Reflection and introspection: an analysis of µWeb (part 2)

In the previous post we reviewed the overall design of µWeb and dove deep into the provided template language. We will continue where we left off and cover the remaining parts of the system: the presenter, the model and the application server.

Presentation layer / Pagemaker

The part where most of the actual application work will happen is in the presentation layer of µWeb, also referred to as the PageMaker. This is largely represented by the class PageMaker, or typically subclass in µWeb projects. When the routes for a project are defined, each route gets assigned a handler method, which will be looked up on the class which is assigned to the router’s PAGE_CLASS. [1]

When the application has been set up and requests are handled, the request dispatcher will go through the defined routes until it finds a match, and immediately delegate the request to the method specified on the route. This is also the first shortcoming of the PageMaker and request router system.

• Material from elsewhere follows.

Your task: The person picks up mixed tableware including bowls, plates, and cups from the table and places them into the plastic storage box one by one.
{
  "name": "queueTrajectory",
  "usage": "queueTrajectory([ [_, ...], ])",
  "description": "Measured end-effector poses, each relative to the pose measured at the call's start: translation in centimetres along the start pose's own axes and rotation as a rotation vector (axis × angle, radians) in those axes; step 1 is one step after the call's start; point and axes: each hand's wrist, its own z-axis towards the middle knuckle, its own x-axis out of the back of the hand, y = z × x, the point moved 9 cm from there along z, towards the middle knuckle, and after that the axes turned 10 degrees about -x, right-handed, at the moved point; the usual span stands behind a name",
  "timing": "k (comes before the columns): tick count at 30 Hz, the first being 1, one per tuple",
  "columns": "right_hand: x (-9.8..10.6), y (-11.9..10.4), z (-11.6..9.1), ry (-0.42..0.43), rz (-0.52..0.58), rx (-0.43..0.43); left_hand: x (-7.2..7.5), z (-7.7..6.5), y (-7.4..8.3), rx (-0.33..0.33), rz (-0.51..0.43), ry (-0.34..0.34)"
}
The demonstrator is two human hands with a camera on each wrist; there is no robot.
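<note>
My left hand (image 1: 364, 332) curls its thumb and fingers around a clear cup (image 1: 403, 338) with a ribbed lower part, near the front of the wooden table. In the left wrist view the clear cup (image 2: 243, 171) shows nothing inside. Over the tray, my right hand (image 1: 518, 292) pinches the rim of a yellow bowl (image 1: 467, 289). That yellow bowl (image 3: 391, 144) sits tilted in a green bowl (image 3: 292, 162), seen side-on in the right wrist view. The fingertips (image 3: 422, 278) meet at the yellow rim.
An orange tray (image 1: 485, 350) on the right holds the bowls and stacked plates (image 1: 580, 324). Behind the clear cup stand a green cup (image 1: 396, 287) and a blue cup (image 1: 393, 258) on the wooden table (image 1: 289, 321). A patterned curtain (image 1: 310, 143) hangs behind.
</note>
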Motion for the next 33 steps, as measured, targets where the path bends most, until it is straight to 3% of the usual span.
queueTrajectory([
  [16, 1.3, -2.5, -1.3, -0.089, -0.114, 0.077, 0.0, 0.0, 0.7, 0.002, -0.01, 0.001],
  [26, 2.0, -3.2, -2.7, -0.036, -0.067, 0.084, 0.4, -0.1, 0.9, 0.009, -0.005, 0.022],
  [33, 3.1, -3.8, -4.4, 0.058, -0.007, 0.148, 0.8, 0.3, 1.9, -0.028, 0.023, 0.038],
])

Request handler selected only by route match

While route matching itself works fine for many frameworks, the direct coupling of a route to a handling method leaves very little flexibility in the system. There is no built-in functionality to discriminate and delegate requests based on

request method (GET, POST, PUT etc);
match-values from the route regex;
content type of the request body;
accept headers (for content negotiation);
whether or not the request is an XMLHttpRequest.

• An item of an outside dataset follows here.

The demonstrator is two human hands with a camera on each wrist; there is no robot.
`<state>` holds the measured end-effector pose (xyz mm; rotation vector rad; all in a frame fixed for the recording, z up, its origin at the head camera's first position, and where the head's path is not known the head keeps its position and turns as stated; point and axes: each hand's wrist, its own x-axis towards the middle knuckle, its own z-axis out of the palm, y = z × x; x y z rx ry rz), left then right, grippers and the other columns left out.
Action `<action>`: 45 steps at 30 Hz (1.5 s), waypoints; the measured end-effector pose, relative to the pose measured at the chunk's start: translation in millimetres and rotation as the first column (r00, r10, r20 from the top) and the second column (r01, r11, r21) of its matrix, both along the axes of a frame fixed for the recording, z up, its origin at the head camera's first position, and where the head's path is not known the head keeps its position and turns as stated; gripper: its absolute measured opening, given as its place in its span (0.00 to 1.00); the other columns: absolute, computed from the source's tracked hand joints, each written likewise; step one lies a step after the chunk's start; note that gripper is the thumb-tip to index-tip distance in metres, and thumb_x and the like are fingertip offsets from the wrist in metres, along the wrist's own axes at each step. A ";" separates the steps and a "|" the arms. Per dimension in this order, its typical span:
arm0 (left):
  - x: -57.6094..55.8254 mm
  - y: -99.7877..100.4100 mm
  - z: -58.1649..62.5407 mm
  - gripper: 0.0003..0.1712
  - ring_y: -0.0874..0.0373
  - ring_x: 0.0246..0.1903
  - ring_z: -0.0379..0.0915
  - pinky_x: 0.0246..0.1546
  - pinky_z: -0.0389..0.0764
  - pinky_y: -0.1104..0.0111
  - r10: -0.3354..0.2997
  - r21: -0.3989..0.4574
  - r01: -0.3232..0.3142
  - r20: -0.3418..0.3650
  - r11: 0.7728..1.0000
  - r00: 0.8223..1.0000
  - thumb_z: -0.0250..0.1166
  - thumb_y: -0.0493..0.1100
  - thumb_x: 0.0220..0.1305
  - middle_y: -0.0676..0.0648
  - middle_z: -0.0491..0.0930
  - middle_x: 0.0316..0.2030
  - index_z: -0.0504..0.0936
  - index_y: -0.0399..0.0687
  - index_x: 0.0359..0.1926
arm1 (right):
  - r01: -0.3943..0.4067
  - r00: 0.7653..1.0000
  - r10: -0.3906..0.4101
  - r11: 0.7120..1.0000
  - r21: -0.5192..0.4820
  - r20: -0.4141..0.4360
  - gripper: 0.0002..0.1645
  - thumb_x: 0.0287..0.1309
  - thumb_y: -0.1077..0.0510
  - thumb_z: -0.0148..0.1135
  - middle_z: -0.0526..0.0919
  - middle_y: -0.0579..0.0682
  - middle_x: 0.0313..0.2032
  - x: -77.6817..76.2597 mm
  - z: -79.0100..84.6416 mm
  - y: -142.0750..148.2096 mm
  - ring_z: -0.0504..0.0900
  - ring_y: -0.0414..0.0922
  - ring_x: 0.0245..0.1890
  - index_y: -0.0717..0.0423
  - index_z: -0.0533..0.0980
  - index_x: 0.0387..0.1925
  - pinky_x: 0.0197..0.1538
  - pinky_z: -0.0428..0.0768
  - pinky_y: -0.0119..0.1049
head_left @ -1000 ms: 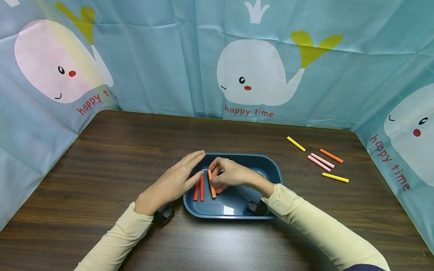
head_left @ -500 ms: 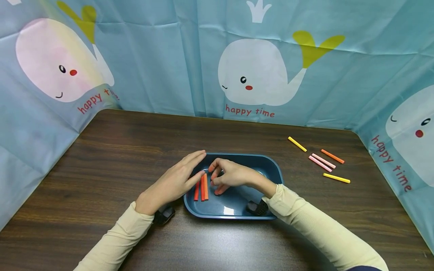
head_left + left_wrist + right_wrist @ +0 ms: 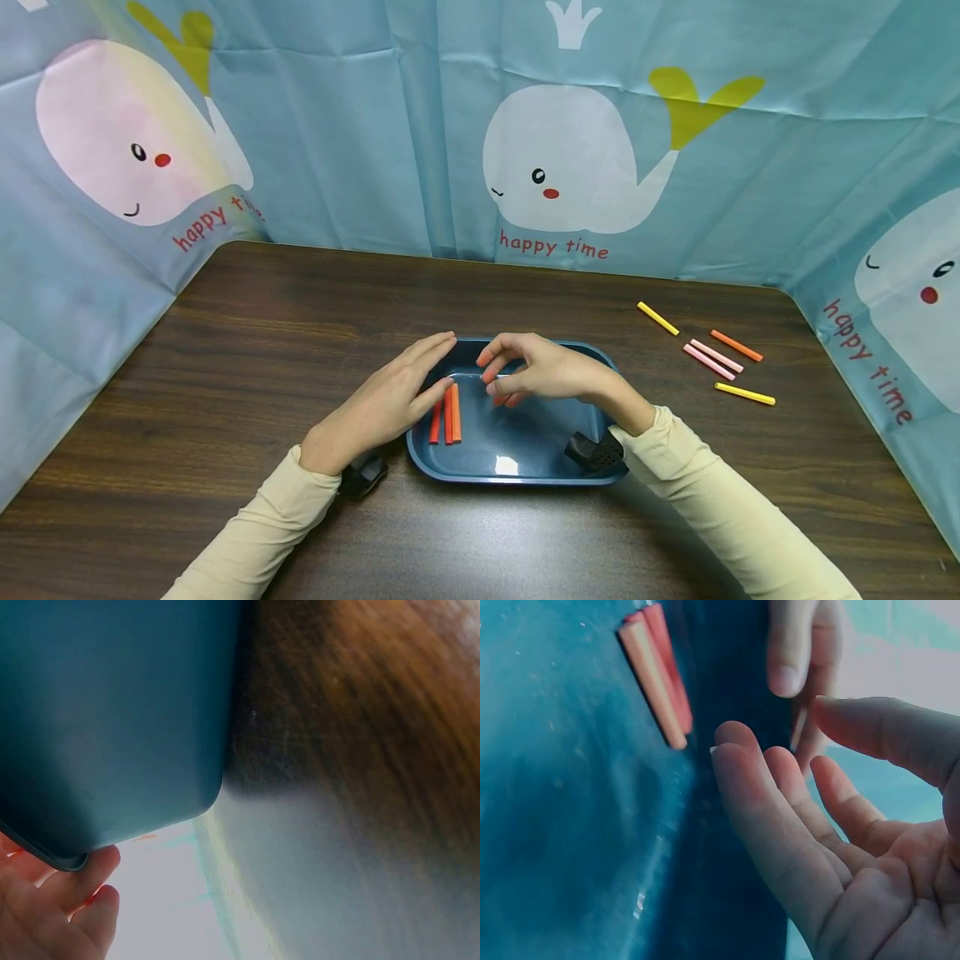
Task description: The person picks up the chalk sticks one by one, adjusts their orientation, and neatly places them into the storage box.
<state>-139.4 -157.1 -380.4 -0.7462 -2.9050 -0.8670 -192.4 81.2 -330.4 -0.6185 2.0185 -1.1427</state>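
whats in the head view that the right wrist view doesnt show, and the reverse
Only the head view shows two slim yellow sticks, two slim pink sticks and a loose orange stick on the dark brown wood-grain table, plus the cream fabric sleeves.

Only the right wrist view shows the palm side of the bare right hand.

Both show the glossy dark blue tray, a light orange stick beside a slim red stick inside it, and the left hand, partly cut off in the wrist view.
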 end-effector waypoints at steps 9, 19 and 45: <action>-0.4 1.1 -0.2 0.34 0.46 0.71 0.61 0.68 0.69 0.49 0.002 0.000 -0.002 -0.013 1.000 1.000 0.60 0.47 0.72 0.41 0.60 0.74 0.63 0.39 0.73 | 0.045 0.996 -0.049 0.998 -0.052 -0.078 0.23 0.64 0.63 0.62 0.79 0.67 0.52 -0.4 11.5 23.3 0.85 0.60 0.46 0.64 0.70 0.58 0.48 0.86 0.44; 0.7 0.5 -0.1 0.35 0.46 0.71 0.62 0.67 0.70 0.50 -0.007 -0.013 0.007 -0.032 1.000 0.999 0.61 0.47 0.71 0.41 0.61 0.74 0.63 0.39 0.73 | 0.110 0.977 -0.130 0.986 -0.124 -0.168 0.21 0.64 0.66 0.60 0.79 0.66 0.49 -3.5 8.2 49.4 0.87 0.56 0.45 0.66 0.70 0.58 0.49 0.85 0.45; 0.0 0.5 -2.2 0.35 0.46 0.72 0.61 0.68 0.69 0.49 -0.006 0.001 0.006 -0.029 1.000 1.000 0.61 0.47 0.71 0.41 0.60 0.74 0.63 0.41 0.73 | 0.299 0.907 -0.313 0.950 -0.094 -0.282 0.22 0.65 0.61 0.62 0.78 0.64 0.52 0.9 9.0 123.1 0.86 0.42 0.44 0.62 0.70 0.59 0.48 0.85 0.36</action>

Delegating based on request-method in µWeb

This lack of pre-selection means that the selection must happen explicitly in the handler code, where it must then choose to delegate this to separate methods for separate content, or combine all the possible responses in one large method body. In addition, handlers that should only respond to a very narrow selection must actively raise errors, rather than being able to rely on the framework to handle the situation where no match for the route exists:

class Application(uweb.PageMaker):
    def article(self, article_id_from_route):
        if self.req.method == 'POST':
            return self._article_update(article_id_from_route)
        elif self.req.method == 'GET':
            return self._article_view(article_id_from_route)
        # return "404 Not Found" or "405 Method Not Allowed"
        # Alternatively treat all non-POST as if it were GET

    def _article_update(self, article_id):
        # check if user is logged in and may edit
        # check form; update article or return warnings

    def _article_view(self, article_id):
        # return article

Request-method predicates in Pyramid

Pyramid solves this with the view_config decorator which you can attach to your request handlers. To use these with url dispatching, you add routes by defining a route regex and assigning it a name. The view_config decorator uses this route_name and any predicates (i.e. true/false test) to select the requests that are handled by the decorated function or class.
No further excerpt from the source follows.